* [EXERCISE REQUIREMENTS]: Go through the data below and copy each line that includes "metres".

++++++++

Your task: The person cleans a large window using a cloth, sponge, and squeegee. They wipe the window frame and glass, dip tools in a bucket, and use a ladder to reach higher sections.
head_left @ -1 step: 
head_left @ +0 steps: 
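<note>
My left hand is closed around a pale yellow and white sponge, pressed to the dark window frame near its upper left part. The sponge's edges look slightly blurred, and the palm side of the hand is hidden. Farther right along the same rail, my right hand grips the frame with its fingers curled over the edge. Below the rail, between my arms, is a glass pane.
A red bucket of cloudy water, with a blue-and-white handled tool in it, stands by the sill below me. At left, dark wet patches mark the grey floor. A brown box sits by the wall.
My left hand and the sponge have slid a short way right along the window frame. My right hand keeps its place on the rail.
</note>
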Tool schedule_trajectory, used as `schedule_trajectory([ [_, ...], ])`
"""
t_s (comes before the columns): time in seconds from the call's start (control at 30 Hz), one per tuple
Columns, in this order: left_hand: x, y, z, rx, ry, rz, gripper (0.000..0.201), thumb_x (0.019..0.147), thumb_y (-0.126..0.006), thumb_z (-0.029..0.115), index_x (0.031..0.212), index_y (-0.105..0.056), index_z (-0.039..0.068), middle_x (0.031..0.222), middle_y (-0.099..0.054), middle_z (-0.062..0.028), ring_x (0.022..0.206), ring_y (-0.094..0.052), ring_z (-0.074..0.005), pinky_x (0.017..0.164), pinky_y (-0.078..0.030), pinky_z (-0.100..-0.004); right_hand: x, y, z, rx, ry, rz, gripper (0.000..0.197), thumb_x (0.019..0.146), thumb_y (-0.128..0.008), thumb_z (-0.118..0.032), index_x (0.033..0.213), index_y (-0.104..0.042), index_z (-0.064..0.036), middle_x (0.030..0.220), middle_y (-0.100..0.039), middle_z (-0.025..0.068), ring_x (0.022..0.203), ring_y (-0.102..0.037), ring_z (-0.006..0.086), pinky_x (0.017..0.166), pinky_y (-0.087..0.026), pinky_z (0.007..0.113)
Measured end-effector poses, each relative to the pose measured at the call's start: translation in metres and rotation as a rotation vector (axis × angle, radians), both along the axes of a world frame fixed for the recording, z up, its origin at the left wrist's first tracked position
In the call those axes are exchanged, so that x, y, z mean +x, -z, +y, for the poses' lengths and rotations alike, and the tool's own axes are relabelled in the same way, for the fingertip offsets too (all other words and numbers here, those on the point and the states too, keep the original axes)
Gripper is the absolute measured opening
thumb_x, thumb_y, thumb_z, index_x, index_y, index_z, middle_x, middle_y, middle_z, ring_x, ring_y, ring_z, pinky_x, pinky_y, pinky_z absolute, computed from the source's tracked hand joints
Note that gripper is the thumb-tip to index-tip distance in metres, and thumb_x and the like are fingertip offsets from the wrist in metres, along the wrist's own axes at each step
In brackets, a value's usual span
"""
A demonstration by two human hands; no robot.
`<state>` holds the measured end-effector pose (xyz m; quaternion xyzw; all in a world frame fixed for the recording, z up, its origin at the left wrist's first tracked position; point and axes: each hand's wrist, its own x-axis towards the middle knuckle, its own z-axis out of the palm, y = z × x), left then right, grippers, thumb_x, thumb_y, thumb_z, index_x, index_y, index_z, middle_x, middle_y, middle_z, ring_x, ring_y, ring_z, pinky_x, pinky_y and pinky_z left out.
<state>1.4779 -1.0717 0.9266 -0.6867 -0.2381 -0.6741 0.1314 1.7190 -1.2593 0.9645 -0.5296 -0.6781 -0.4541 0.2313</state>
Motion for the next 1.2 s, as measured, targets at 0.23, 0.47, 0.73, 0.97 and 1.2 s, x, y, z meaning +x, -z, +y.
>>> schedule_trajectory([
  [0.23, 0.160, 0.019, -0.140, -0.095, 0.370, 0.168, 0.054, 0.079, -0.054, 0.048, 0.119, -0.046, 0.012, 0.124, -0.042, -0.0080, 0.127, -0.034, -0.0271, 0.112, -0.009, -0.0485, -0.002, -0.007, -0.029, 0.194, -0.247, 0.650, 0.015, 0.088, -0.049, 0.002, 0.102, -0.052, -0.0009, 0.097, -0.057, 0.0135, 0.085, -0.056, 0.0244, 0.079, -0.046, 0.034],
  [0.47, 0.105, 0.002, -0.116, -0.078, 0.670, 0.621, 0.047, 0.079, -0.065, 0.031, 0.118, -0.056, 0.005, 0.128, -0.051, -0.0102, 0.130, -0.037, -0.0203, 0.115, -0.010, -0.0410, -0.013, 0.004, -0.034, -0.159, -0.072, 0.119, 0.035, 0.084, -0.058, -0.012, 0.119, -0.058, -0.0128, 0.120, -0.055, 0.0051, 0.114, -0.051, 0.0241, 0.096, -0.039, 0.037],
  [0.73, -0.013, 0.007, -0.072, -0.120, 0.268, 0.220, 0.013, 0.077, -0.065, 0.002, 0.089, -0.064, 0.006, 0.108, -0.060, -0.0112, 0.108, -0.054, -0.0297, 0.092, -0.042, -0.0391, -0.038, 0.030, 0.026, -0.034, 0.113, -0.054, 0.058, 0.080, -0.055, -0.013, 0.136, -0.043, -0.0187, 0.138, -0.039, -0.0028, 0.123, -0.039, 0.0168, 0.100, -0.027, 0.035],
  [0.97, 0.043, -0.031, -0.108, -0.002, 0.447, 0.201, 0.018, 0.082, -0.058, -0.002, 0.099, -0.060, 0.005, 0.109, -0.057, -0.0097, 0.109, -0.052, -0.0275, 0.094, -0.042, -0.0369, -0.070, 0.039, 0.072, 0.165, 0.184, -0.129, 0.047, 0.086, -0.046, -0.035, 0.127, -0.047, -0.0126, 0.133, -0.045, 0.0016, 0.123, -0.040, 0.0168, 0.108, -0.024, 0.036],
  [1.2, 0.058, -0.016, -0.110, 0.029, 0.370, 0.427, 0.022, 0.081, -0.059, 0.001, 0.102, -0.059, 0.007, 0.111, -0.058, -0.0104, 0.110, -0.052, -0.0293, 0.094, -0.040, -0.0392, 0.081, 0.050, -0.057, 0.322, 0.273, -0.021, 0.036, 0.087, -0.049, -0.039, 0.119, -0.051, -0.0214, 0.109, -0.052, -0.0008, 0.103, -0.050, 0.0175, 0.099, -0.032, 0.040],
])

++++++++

* [RESPONSE AREA]:
Measured end-effector poses, each relative to the pose measured at the call's start: translation in metres and rotation as a rotation vector (axis × angle, radians), both along the axes of a world frame fixed for the recording, z up, its origin at the left wrist's first tracked position
Note that gripper is the thumb-tip to index-tip distance in metres, and thumb_x and the like are fingertip offsets from the wrist in metres, along the wrist's own axes at each step

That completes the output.